While I fully support efforts to crack the bootloader, if for no other reason than I want to stick it to those bastards are Verizon, at this point I think the dev community has already won this battle. Coming from a DX, I can already see how the S3 bootloader is nowhere near as locked down as the DX was. The fact that we can access the recovery partition and through Kexec install custom kernels and do whatever we want to the phone despite the locked bootloader proves how ineffective Verizon's efforts have been. Yet again, in the battle between the OEMs and the carriers and our wonderful development team, our devs come out way ahead.

Props to all, and the moment CM10 looks stable I'm ditching Touchwiz for some AOSP goodness.


----------



## Jgrimberg1979 (Jul 7, 2011)

TenderloinShadow said:


> While I fully support efforts to crack the bootloader, if for no other reason than I want to stick it to those bastards are Verizon, at this point I think the dev community has already won this battle. Coming from a DX, I can already see how the S3 bootloader is nowhere near as locked down as the DX was. The fact that we can access the recovery partition and through Kexec install custom kernels and do whatever we want to the phone despite the locked bootloader proves how ineffective Verizon's efforts have been. Yet again, in the battle between the OEMs and the carriers and our wonderful development team, our devs come out way ahead.
> 
> Props to all, and the moment CM10 looks stable I'm ditching Touchwiz for some AOSP goodness.


Yes it is definitely a good that we are able to at least flash a kernel in some form but I definitely think we haven't "won" yet. Unlocking the bootloader is a huge for a number of reasons.

1. Right now we can't flash a kernel without losing our recovery and vice versa. It is a pain in the ass to have to go back and forth. Kexec helps with this but it is definitely not ideal for anyone including devs.

2. If the bootloader is not unlocked the chances of a developer moving on to another phone to make kernels and Roms is a lot higher for phones with a locked bootloader. There will always be development but not as much as if we had a unlocked bootloader.

I am really pulling for our devs and I am blown away by their efforts. If you look at there thread you will be lost because what they are doing is pure genius. They are a lot smarter than I will ever be.

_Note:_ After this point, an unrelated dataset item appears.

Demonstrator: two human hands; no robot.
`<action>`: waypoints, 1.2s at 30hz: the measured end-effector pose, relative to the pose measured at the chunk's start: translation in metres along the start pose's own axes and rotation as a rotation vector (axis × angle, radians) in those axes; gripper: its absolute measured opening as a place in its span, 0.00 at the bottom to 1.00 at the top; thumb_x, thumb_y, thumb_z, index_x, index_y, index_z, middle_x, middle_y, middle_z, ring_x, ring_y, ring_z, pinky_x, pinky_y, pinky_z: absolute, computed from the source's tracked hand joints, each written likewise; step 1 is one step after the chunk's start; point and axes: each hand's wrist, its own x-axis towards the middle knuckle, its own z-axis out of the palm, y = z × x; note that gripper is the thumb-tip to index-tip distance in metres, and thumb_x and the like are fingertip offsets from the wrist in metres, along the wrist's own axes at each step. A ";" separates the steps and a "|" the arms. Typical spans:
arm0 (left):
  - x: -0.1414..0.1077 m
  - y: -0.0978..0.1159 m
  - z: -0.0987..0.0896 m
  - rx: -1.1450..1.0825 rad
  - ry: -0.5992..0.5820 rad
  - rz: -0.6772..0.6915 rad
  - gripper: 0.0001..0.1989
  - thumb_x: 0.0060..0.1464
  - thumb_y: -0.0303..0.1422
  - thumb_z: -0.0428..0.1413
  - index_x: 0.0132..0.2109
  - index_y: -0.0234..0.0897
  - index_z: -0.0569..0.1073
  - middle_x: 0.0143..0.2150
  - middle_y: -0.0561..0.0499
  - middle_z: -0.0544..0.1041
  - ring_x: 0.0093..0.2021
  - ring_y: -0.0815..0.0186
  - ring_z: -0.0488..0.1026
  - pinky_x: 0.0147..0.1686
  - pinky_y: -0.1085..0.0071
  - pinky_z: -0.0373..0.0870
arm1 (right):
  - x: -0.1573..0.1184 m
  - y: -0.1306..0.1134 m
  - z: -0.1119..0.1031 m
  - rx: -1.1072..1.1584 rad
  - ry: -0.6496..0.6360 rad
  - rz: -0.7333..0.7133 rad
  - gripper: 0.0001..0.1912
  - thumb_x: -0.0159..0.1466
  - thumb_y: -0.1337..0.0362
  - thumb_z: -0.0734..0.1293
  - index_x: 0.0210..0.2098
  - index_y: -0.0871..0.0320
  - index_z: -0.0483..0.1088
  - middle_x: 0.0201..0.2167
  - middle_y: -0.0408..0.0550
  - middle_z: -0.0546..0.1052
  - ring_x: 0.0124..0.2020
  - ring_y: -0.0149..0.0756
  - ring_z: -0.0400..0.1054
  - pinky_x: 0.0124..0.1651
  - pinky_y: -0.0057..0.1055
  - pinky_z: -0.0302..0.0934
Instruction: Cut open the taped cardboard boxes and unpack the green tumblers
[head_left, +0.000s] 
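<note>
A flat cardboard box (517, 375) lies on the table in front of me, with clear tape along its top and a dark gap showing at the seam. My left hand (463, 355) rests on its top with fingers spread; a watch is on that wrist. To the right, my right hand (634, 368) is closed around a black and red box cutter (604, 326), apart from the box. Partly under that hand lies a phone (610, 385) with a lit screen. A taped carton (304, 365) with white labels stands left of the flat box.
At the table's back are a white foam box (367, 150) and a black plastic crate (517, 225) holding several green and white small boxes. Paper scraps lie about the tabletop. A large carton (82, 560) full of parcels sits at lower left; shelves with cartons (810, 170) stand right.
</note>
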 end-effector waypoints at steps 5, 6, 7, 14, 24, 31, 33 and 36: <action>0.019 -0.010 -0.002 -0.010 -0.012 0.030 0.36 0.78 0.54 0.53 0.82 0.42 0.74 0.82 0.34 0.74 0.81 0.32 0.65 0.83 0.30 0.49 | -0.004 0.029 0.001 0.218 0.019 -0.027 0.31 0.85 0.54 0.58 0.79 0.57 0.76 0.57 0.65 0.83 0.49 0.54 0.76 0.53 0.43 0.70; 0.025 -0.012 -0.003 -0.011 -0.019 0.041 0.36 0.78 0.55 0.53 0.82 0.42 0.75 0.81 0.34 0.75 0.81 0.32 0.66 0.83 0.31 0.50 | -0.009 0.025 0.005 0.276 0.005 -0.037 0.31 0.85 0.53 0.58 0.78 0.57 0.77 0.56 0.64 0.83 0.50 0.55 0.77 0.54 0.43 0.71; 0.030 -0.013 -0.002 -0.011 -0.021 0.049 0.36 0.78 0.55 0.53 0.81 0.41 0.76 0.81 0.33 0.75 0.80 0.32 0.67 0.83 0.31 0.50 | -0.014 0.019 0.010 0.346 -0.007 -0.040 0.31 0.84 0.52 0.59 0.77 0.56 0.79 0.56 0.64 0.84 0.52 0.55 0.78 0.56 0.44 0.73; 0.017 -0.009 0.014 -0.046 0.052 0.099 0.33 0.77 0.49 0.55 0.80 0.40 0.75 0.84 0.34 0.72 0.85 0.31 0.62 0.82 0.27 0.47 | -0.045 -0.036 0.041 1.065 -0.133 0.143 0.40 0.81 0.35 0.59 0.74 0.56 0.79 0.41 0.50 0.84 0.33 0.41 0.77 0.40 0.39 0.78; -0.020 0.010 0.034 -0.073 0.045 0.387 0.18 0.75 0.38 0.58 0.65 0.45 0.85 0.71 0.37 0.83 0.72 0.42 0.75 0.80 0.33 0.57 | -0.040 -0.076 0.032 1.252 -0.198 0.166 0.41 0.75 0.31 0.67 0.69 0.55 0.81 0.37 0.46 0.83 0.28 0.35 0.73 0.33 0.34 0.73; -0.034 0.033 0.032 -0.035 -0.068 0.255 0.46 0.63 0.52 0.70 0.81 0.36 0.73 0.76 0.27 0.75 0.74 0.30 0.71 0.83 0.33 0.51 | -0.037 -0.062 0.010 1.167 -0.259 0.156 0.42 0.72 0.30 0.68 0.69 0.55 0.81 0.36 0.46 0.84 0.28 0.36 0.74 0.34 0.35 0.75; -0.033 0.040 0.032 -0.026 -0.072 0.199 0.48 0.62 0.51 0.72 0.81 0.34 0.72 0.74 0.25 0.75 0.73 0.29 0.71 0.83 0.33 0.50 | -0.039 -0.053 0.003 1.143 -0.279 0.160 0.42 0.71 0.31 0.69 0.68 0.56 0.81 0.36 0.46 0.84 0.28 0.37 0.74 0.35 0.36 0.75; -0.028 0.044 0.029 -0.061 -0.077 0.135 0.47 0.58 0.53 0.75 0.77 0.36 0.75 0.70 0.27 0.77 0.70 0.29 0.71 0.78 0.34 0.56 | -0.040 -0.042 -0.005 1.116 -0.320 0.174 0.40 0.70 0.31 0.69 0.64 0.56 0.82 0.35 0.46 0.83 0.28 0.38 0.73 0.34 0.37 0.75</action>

Sent from my SCH-I535 using Tapatalk 2


----------



## TenderloinShadow (Nov 4, 2011)

Correction to what you just said: We DO have a recovery in Kexec. Modified versions of CWM have been released that can be run while running a Kexec ROM. As for devs moving on to other phones, the SGS3 has solid over 10 million units already. Devs will be creating ROMs for this device like crazy, and in many cases the only difference between the VZW version and some of the others is the locked bootloader. As the Kexec process becomes more settled and familiar, I think we'll see some intrepid devs do what devs like 13thangel did for the Droid X and just port ROMs from other SGS3s over to the VZW version. Overall though I expect a vibrant development environment to this phone with or without the bootloader unlocked


----------



## droidstyle (Oct 22, 2011)

Jgrimberg1979 said:


> Yes it is definitely a good that we are able to at least flash a kernel in some form but I definitely think we haven't "won" yet. Unlocking the bootloader is a huge for a number of reasons.
> 
> 1. Right now we can't flash a kernel without losing our recovery and vice versa. It is a pain in the ass to have to go back and forth. Kexec helps with this but it is definitely not ideal for anyone including devs.
> 
> ...


You are misinformed...Kexec allows us to have both a custom kernel and recovery!! Its a process that hijacks the boot process and sideloads the custom kernel. The only thing you notice is the device boot loops twice before booting. The locked bootloader means nothing at this point...what was more of an issue was the RIL but that has been covered aswell. Samsung left holes in the locked bootloader for a reason...it made verizon happy while still allowing customers to load third party software. Even if the bootloader never gets unlocked, this device wont suffer...I know 30 seconds extra boot time wont make or break me... Im going AOSP all the way wants the little things are fully functional. Also the methods we are using does not trip the flash counter since were not flashing a custom recovery or kernel thru odin. The stock kernel is seen at first boot and passes signature verification, the kexec comes in, hijacks the boot process and loads the custom kenel= We Are Golden!


----------



## Jgrimberg1979 (Jul 7, 2011)

droidstyle said:


> You are misinformed...Kexec allows us to have both a custom kernel and recovery!! Its a process that hijacks the boot process and sideloads the custom kernel. The only thing you notice is the device boot loops twice before booting. The locked bootloader means nothing at this point...what was more of an issue was the RIL but that has been covered aswell. Samsung left holes in the locked bootloader for a reason...it made verizon happy while still allowing customers to load third party software. Even if the bootloader never gets unlocked, this device wont suffer...I know 30 seconds extra boot time wont make or break me... Im going AOSP all the way wants the little things are fully functional. Also the methods we are using does not trip the flash counter since were not flashing a custom recovery or kernel thru odin. The stock kernel is seen at first boot and passes signature verification, the kexec comes in, hijacks the boot process and loads the custom kenel= We Are Golden!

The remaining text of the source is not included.